26 Dec

Building a Strong Financial Foundation


As we have seen in the last few months there is a lot of uncertainty out there in the market place. The housing market turning down, the credit woes of the large corporations, the tremendous amount of debt that is pressuring every household in America. So in this type of atmosphere we need some sort of prescription to right the ship. Well there is 6 simple steps to follow in order to firm up a Financial Foundation.

  1. Decrease your spending and increase your income.
  2. Eliminate all your Debt.
  3. Create an Emergency Fund.
  4. Ensure there is Proper Protection.
  5. Wealth Accumulation.
  6. Estate Planning

 

Decrease Your Spending and Increase your Income

The first thing that must be done when a ship is sinking is bail the water and get rid of anything heavy so you can at least stay afloat. Most people are spending more than they bring in. So each month it creates the situation where you are just living month to month. This is no way to live. In order to decrease spending you need to create a budget that will help manage and identify the areas where you are spending too much. By doing this you can eliminate in unnecessary spending.

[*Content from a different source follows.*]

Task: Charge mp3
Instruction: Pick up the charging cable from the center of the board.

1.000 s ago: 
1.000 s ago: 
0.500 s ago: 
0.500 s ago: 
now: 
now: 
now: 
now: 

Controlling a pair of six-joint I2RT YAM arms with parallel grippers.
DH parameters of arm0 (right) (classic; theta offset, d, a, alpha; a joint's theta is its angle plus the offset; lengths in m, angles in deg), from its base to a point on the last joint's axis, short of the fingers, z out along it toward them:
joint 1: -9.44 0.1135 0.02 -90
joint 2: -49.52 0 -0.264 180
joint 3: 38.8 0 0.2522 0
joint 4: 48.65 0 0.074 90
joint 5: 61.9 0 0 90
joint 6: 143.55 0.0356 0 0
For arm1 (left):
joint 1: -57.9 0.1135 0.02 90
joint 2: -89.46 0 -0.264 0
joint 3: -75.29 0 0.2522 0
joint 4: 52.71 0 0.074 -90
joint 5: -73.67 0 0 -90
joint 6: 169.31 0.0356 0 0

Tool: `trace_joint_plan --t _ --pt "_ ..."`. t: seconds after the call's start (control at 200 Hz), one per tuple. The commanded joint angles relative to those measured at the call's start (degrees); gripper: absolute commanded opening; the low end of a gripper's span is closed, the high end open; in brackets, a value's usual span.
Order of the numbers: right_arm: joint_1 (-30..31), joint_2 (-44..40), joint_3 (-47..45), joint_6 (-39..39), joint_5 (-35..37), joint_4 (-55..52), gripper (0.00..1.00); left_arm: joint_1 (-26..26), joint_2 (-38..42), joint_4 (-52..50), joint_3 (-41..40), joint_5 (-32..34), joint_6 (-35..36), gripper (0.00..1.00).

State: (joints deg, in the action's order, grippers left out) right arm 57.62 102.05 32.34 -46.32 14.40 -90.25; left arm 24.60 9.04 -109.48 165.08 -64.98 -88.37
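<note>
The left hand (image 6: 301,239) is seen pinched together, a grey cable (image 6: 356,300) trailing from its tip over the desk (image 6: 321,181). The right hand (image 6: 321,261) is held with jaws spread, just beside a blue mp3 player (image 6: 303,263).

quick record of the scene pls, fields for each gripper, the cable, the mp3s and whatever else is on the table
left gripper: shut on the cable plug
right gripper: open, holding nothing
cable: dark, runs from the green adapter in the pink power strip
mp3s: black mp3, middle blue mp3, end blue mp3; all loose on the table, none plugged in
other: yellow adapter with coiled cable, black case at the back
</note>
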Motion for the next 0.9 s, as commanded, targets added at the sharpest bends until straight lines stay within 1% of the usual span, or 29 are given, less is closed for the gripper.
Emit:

To create income some good things to do are: have a garage sale, sell something on the internet, if you are feeling ambitious start a business that targets an area of interest or expertise that you can use as extra income. Do something creative that will bring income extra income

 

Eliminate Date

One of the modern day scourges in our society is debt. It is something that most households have. Most Americans have at least 4-5 credit cards and carry a balance on average of $8000. Over their lifetimes most people will pay more for something in interest than the actual cost of the item. To get rid of debt a good practice to employ is that of debt roll up. Rolling the minimum payment of one credit card into another until it creates a snowball effect in which you will be able to pay of all the debt you have.

 

Create an Emergency Fun

This is essential once your debt is paid off. It will allow you to use your emergency fund to pay for emergencies instead of going back to credit cards. The recommendation for an emergency fund is 3-6 months of your gross income. This insures if you lose your job, in an accident or something similar that you won’t be in the poor house. Some good investment vehicles for an emergency fund would be: high yield savings accounts, HSBC bank and ING have some very good accounts that yield some where between 4.5% and 5%. The important thing with an emergency fund is that you want liquidity so it is easy to withdraw but not easy enough so you are not tempted to use it for non emergency items.

Ensure Proper Protection

This is a very important step. I was talking to a colleague of mine a few months ago who had a friend of his die in a construction accident. He left a Wife and a little boy. The truly sad thing was that he had no life insurance and it left the family struggling to pay for even just the funeral. This is the case for the majority of Americans they are under insured. The purpose of Life Insurance is to make sure upon some ones death that there is enough to pay for the funeral, other expenses like bills and taxes, and then to leave enough income for the family to live on. A simple solution is to get a simple term life insurance they are relatively inexpensive especially for young couples. But the important thing is to make sure you get some.

 

Wealth Accumulation

A very small minority of people in this country have a financial asset. This would be anything like a money market account, certificate of deposit, bonds, stocks, real estate. We tend to as Americans focus on things that depreciate in value like cars, expensive vacations, luxury items, eating out. People who have wealth tend to put money towards stocks and bonds and real estate. That is why they have more money than 90% of Americans. A very simple way to build wealth is to take 10% of your income per year and invest in something like a Mutual Fund, Stocks, Bonds or Real Estate. This will ensure that when you are in retirement you will be able to enjoy it.

 

Estate Planning

Isn’t estate planning for the rich? NO. Let me illustrate. People who have accumulated a lot of wealth want to protect it, from things like taxes, inflation etc… Say some one who has an estate of over $10 million dollars makes a mistake in his estate planning and owes taxes and fees of over $6 million dollars. That is 60% of his over all wealth but he still has $4 million left over for retirement. It is definitely not good that he lost $6 million dollars, but he can be comfortable with the $4 million. Now let’s say some one with a net worth of $700,000 ends up paying about the same rate of 60% of taxes on their estate. They are left with $280,000 left for retirement. It is obvious that most people need an estate plan to preserve and pass on their wealth. Especially for people who have a small net worth.

 

These six steps are the Foundations for accumulating and preserving your wealth in the future. I will be releasing additional blogs for each step, that will go into detail a little more than what was touched upon here.